◆ What this task involves ◆
In the material below, how many lines include the word "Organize"? Write only the number.

◆ Record excerpts ◆
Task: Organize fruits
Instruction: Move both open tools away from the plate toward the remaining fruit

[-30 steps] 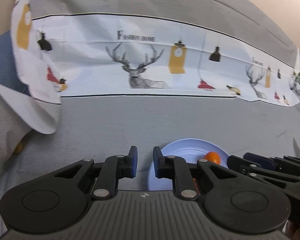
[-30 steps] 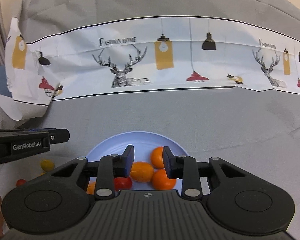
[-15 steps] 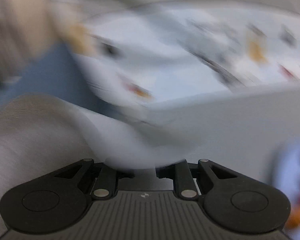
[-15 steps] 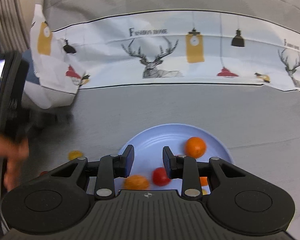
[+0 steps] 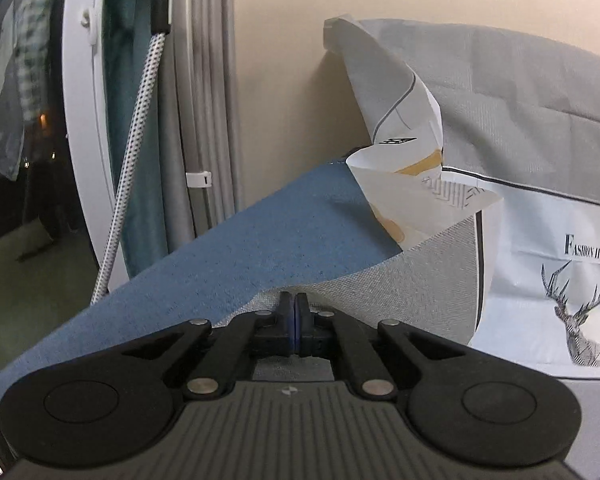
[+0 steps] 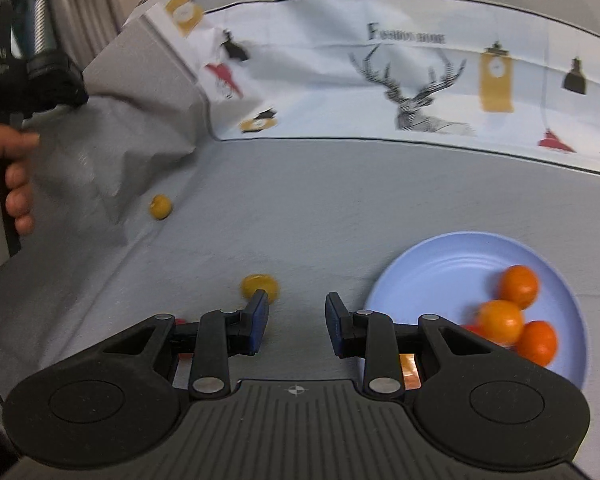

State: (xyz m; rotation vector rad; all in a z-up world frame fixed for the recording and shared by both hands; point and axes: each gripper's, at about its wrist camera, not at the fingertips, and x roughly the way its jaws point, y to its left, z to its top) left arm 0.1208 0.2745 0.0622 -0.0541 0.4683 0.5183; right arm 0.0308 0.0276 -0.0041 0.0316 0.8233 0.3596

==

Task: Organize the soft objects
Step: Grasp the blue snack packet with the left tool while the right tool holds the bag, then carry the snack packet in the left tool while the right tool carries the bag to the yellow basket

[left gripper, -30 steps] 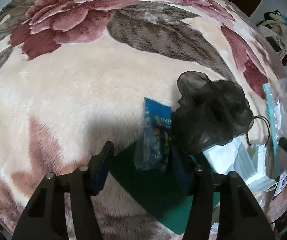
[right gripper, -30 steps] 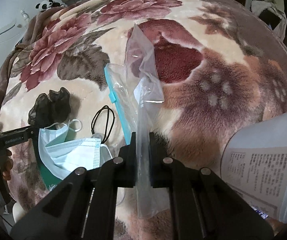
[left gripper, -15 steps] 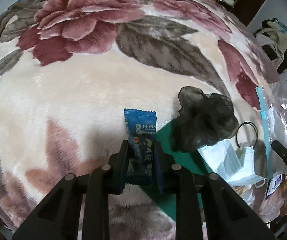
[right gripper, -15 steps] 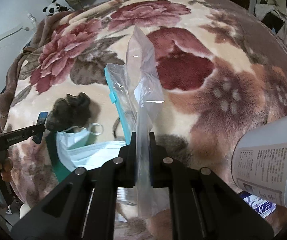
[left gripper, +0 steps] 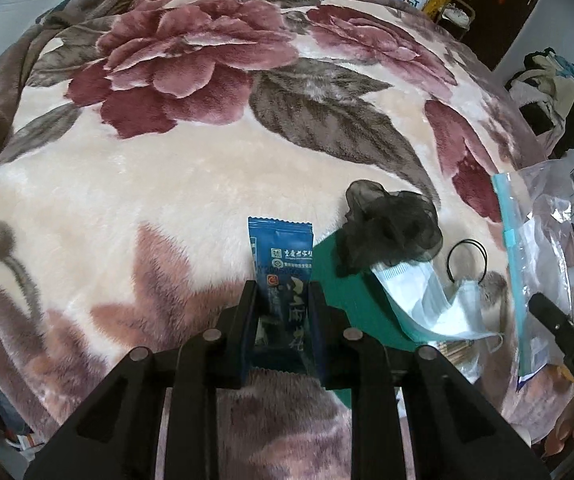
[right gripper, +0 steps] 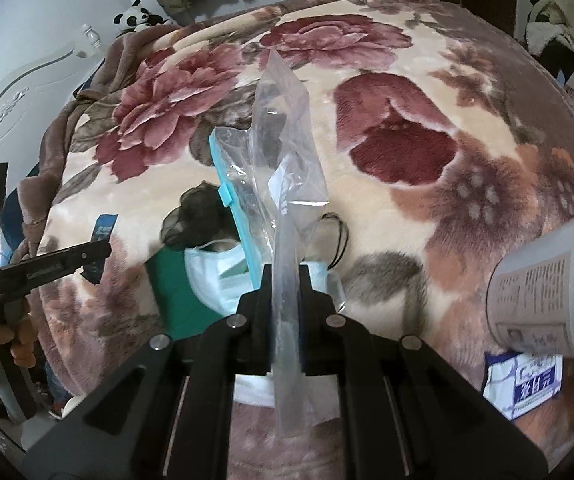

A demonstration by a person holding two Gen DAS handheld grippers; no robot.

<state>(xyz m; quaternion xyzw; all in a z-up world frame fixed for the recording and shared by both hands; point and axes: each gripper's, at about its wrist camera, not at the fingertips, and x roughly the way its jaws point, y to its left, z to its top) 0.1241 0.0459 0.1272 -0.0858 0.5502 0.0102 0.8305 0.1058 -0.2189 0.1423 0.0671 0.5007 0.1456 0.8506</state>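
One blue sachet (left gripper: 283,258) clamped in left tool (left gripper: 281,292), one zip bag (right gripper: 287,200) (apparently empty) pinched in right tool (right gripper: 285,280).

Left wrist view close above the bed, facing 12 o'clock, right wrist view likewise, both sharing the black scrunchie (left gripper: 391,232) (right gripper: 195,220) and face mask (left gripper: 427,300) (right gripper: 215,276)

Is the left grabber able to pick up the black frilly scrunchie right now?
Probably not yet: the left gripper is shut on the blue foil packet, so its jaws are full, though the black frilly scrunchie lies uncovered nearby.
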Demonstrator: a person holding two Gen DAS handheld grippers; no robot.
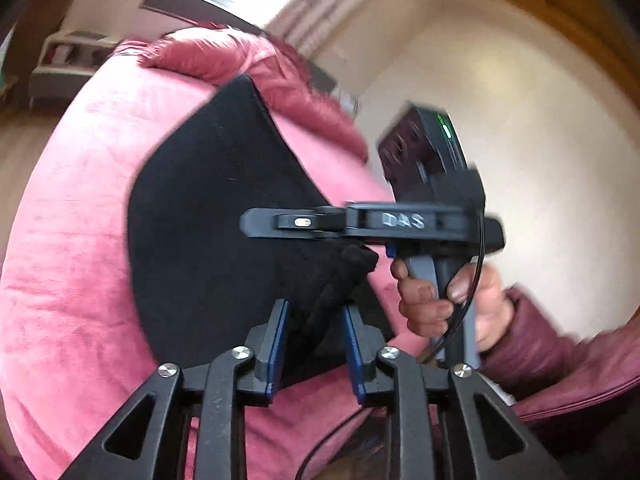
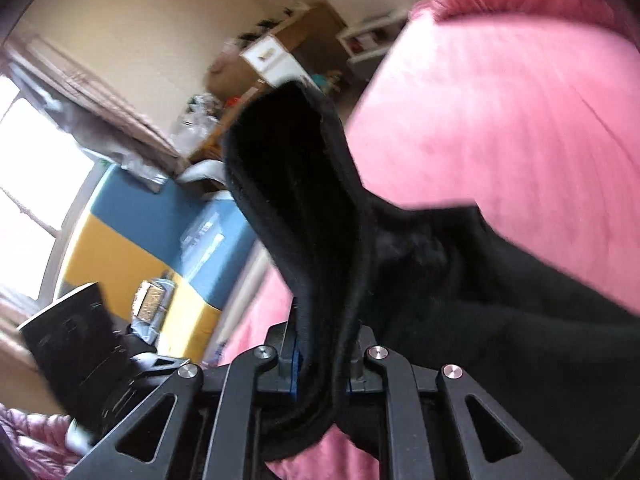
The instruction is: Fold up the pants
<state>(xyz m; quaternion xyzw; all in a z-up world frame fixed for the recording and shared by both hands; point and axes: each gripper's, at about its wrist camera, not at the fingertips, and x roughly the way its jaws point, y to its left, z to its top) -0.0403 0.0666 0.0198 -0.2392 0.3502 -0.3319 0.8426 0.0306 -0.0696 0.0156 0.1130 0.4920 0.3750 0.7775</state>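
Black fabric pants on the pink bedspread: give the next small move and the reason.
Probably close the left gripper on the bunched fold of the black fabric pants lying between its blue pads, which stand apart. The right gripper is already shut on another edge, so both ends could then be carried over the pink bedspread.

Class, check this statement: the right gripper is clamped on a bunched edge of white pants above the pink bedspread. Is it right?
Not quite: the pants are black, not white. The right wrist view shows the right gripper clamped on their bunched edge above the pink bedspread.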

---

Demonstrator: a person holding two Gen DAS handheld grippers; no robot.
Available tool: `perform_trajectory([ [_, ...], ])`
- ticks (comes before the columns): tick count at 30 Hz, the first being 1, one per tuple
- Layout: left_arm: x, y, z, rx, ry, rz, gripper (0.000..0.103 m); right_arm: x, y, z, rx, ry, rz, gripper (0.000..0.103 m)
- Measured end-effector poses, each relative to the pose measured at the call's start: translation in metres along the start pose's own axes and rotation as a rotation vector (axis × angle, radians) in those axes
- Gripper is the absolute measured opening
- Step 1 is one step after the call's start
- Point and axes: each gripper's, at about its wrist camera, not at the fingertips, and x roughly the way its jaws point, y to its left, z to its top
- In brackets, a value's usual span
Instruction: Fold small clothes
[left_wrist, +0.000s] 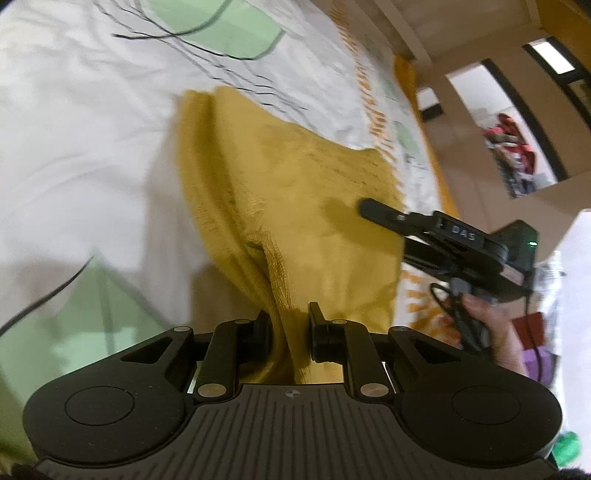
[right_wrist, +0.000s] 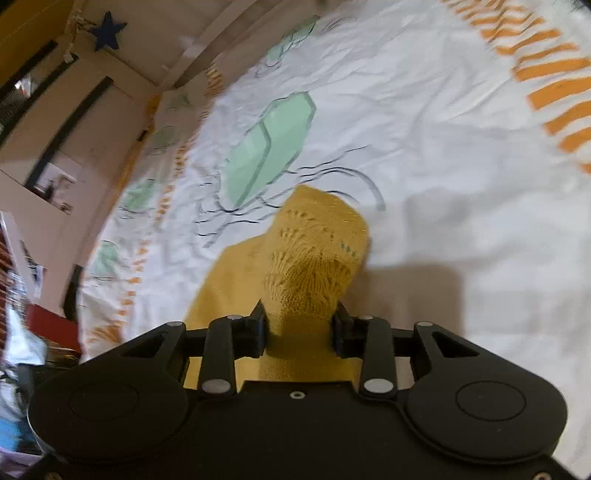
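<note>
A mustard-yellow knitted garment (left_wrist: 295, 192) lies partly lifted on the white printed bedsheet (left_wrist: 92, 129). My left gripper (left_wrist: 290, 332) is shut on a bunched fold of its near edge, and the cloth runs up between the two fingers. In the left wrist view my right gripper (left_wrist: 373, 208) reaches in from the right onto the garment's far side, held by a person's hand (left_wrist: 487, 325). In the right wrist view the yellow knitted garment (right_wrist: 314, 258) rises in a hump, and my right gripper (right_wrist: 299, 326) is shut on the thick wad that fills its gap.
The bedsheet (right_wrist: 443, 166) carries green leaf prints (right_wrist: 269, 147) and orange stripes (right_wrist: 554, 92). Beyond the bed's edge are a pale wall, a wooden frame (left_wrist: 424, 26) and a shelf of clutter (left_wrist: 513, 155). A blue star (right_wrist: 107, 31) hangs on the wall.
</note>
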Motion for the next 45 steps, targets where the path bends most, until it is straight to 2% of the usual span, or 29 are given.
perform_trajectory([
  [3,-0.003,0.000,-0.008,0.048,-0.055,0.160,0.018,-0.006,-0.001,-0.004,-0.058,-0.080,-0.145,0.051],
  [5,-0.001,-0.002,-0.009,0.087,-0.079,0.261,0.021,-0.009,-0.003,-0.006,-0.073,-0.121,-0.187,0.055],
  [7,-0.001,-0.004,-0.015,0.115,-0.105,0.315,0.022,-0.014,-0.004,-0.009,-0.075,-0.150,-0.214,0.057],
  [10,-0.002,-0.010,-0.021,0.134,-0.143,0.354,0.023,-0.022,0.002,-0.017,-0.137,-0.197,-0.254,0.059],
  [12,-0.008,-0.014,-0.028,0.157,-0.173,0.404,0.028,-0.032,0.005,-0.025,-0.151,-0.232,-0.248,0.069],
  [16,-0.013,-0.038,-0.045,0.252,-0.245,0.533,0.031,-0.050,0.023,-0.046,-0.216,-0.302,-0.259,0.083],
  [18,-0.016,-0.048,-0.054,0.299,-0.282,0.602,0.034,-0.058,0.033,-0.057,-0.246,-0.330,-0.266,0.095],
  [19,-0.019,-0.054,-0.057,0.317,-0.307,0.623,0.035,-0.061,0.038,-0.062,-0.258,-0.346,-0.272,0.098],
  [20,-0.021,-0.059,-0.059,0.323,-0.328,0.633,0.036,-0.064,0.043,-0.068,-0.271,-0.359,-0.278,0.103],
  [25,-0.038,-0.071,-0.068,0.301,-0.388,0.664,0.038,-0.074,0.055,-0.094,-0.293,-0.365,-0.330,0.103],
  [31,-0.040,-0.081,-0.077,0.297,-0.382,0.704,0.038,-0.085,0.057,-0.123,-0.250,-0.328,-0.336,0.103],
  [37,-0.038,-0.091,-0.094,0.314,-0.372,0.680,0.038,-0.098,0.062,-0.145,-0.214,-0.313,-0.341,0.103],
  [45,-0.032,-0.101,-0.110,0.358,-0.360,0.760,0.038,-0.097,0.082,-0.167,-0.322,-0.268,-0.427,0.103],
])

◆ Exercise answer ◆
2